Problem requirements -> Each entry below is to be given again word for word, with no pictures.

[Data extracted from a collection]
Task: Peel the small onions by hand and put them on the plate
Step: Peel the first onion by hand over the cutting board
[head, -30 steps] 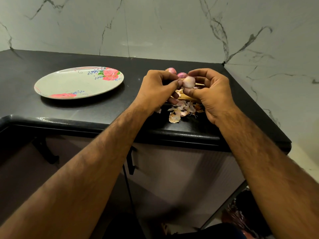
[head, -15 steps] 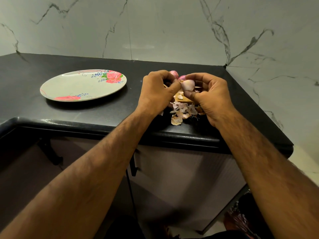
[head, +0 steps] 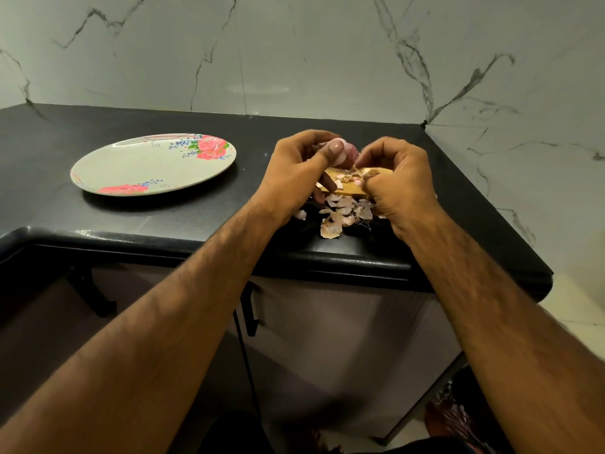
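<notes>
Head view. The left hand (head: 294,178) holds a small onion (head: 342,161) above the far edge of a wooden board (head: 355,189), its thumb and curled fingers clamped round the bulb. The right hand (head: 401,186), just right of it, has curled fingers whose tips are pressed together on a thin strip of skin (head: 355,165) at the onion's right side. Loose peels (head: 342,213) lie on the board and on the black desk (head: 196,211) just near of it. A floral plate (head: 108,172) sits well apart to the left. Marble-patterned wall (head: 327,54) stands behind.
</notes>
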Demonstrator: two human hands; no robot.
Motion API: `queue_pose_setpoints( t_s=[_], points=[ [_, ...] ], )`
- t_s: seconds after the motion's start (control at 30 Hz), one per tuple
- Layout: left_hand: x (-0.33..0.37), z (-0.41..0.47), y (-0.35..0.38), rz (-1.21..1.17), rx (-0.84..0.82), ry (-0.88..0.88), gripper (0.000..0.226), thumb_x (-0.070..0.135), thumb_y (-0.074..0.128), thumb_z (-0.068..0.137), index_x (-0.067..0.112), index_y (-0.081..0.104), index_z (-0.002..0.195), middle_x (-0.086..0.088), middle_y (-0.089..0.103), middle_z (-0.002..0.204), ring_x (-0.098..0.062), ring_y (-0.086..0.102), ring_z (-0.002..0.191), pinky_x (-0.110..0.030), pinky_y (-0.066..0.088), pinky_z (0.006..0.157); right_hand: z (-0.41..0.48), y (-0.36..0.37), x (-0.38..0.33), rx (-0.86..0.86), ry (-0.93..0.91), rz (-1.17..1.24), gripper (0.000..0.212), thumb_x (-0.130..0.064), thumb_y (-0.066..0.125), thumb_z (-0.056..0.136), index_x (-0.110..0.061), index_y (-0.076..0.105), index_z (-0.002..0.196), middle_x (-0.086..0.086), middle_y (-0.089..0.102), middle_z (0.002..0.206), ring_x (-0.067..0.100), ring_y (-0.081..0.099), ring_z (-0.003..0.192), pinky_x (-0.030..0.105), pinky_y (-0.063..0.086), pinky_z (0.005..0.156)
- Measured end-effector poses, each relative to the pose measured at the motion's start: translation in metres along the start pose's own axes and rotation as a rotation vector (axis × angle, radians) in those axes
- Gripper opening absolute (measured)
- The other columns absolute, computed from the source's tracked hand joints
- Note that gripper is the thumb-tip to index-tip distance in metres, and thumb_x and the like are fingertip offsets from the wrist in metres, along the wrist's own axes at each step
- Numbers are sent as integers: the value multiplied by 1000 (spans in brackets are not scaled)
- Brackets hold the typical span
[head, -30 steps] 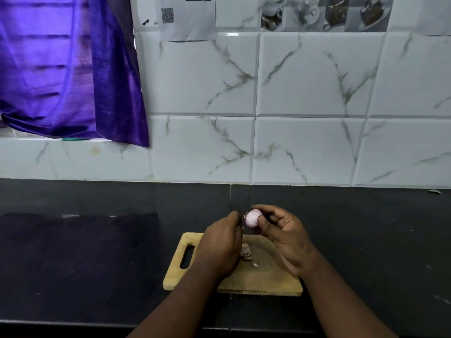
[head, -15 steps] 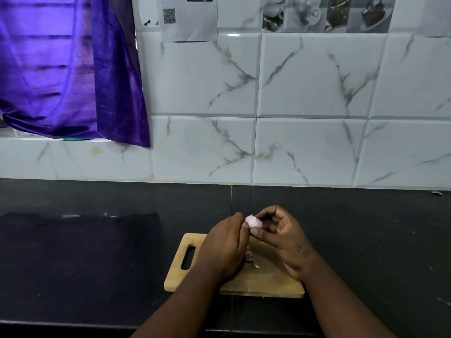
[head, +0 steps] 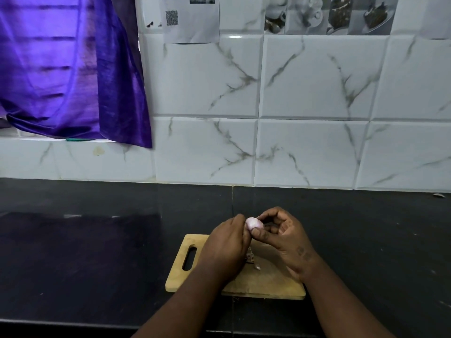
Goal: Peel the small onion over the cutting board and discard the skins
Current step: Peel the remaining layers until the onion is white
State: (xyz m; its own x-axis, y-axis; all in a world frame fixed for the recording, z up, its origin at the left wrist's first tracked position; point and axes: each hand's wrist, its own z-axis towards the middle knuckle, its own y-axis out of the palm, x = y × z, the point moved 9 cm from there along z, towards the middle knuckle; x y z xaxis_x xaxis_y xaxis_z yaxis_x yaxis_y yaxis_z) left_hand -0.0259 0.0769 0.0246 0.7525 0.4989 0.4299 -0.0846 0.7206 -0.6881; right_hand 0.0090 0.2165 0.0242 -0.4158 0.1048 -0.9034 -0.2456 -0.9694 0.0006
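Just below frame centre, we pinch the small onion (head: 254, 223) between right hand (head: 285, 240) thumb and fingers above the cutting board (head: 268, 284), our curled left hand (head: 225, 250) touching its left end, nearest any remaining skin.

The small onion (head: 253, 223) is pale pink-white. The cutting board (head: 266, 284) is light tan wood, with brownish skins (head: 251, 259) on it. The worktop (head: 97, 252) is black. The wall tiles (head: 317, 93) are white with grey-brown marble veins. The curtain (head: 61, 69) is shiny purple.
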Motion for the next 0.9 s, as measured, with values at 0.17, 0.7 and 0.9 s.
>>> queue_pose_setpoints(
  t_s=[0.17,0.7,0.9],
  points=[
    [-1,0,-4,-38,15,-44,20,36,39,109,28,48,93,11,52,80,-8,50,72,-19,30,58,-1,3,2,-12,32,89,37,-16,88,71,-3,70,102,19,76,105,33,73,103,35,63,85],
    [-23,2,-10,-149,99,-210,24,25,40,105,20,56,87,3,61,77,-16,56,70,-37,45,60,-2,17,11,-133,234,518,34,-9,62,89,3,69,120,21,76,110,26,76,91,31,66,76],
    [-24,2,-13,-66,107,-254,28,27,41,104,23,56,81,2,59,72,-16,56,66,-38,40,56,2,8,14,-41,263,594,35,-10,55,90,6,69,117,28,72,105,28,75,81,28,65,67]
  ],
)
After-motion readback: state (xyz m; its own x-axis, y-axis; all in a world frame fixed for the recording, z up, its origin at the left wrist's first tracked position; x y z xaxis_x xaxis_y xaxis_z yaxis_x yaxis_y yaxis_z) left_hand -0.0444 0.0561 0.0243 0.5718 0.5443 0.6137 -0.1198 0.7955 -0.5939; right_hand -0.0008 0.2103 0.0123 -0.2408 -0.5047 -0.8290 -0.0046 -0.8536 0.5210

Answer to the exercise ->
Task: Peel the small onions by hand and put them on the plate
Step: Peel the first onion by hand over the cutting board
[head, -30 steps] 
[head, -15 steps] 
[head, +0 steps] 
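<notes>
Head view. The left hand (head: 294,178) holds a small onion (head: 342,161) above the far edge of a wooden board (head: 355,189), its thumb and curled fingers clamped round the bulb. The right hand (head: 401,186), just right of it, has curled fingers whose tips are pressed together on a thin strip of skin (head: 355,165) at the onion's right side. Loose peels (head: 342,213) lie on the board and on the black desk (head: 196,211) just near of it. A floral plate (head: 108,172) sits well apart to the left. Marble-patterned wall (head: 327,54) stands behind.
</notes>
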Demonstrator: two human hands; no robot.
Motion API: `queue_pose_setpoints( t_s=[_], points=[ [_, ...] ], )`
- t_s: seconds after the motion's start (control at 30 Hz), one per tuple
- Layout: left_hand: x (-0.33..0.37), z (-0.41..0.47), y (-0.35..0.38), rz (-1.21..1.17), rx (-0.84..0.82), ry (-0.88..0.88), gripper (0.000..0.226), thumb_x (-0.070..0.135), thumb_y (-0.074..0.128), thumb_z (-0.068..0.137), index_x (-0.067..0.112), index_y (-0.081..0.104), index_z (-0.002..0.195), middle_x (-0.086..0.088), middle_y (-0.089..0.103), middle_z (-0.002..0.204), ring_x (-0.098..0.062), ring_y (-0.086..0.102), ring_z (-0.002..0.191), pinky_x (-0.110..0.030), pinky_y (-0.066..0.088), pinky_z (0.006..0.157); right_hand: z (-0.41..0.48), y (-0.36..0.37), x (-0.38..0.33), rx (-0.86..0.86), ry (-0.93..0.91), rz (-1.17..1.24), gripper (0.000..0.212), thumb_x (-0.130..0.064), thumb_y (-0.066..0.125), thumb_z (-0.056..0.136), index_x (-0.110..0.061), index_y (-0.076..0.105), index_z (-0.002..0.196), middle_x (-0.086..0.086), middle_y (-0.089..0.102), middle_z (0.002..0.206), ring_x (-0.067..0.100), ring_y (-0.081..0.099), ring_z (-0.003..0.192), pinky_x (-0.030..0.105), pinky_y (-0.063..0.086), pinky_z (0.005..0.156)
- Measured end-effector poses, each relative to the pose measured at the motion's start: translation in metres along the start pose's own axes and rotation as a rotation vector (axis × angle, radians) in those axes
- Gripper opening absolute (measured)
- The other columns absolute, computed from the source's tracked hand joints
- Note that gripper is the thumb-tip to index-tip distance in metres, and thumb_x and the like are fingertip offsets from the wrist in metres, along the wrist's own axes at each step
- Numbers are sent as integers: the value multiplied by 1000 (spans in brackets are not scaled)
- Brackets hold the typical span
[head, -30 steps] 
[head, -15 steps] 
[head, +0 steps] 
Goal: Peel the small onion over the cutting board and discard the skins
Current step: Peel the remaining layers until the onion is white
State: (xyz m; its own x-axis, y-axis; all in a world frame fixed for the recording, z up, its origin at the left wrist's first tracked position; point and axes: each hand's wrist, its own z-axis towards the middle knuckle, its own y-axis out of the palm, x = y × z, the point moved 9 cm from there along z, towards the middle knuckle; x y z xaxis_x xaxis_y xaxis_z yaxis_x yaxis_y yaxis_z) left_hand -0.0259 0.0769 0.0246 0.7525 0.4989 0.4299 -0.0846 0.7206 -0.6881; right_hand 0.0090 0.2165 0.0242 -0.4158 0.1048 -0.9034 -0.2456 -0.9694 0.0006
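Just below frame centre, we pinch the small onion (head: 254, 223) between right hand (head: 285, 240) thumb and fingers above the cutting board (head: 268, 284), our curled left hand (head: 225, 250) touching its left end, nearest any remaining skin.

The small onion (head: 253, 223) is pale pink-white. The cutting board (head: 266, 284) is light tan wood, with brownish skins (head: 251, 259) on it. The worktop (head: 97, 252) is black. The wall tiles (head: 317, 93) are white with grey-brown marble veins. The curtain (head: 61, 69) is shiny purple.
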Motion for the next 0.9 s, as measured, with values at 0.17, 0.7 and 0.9 s.
>>> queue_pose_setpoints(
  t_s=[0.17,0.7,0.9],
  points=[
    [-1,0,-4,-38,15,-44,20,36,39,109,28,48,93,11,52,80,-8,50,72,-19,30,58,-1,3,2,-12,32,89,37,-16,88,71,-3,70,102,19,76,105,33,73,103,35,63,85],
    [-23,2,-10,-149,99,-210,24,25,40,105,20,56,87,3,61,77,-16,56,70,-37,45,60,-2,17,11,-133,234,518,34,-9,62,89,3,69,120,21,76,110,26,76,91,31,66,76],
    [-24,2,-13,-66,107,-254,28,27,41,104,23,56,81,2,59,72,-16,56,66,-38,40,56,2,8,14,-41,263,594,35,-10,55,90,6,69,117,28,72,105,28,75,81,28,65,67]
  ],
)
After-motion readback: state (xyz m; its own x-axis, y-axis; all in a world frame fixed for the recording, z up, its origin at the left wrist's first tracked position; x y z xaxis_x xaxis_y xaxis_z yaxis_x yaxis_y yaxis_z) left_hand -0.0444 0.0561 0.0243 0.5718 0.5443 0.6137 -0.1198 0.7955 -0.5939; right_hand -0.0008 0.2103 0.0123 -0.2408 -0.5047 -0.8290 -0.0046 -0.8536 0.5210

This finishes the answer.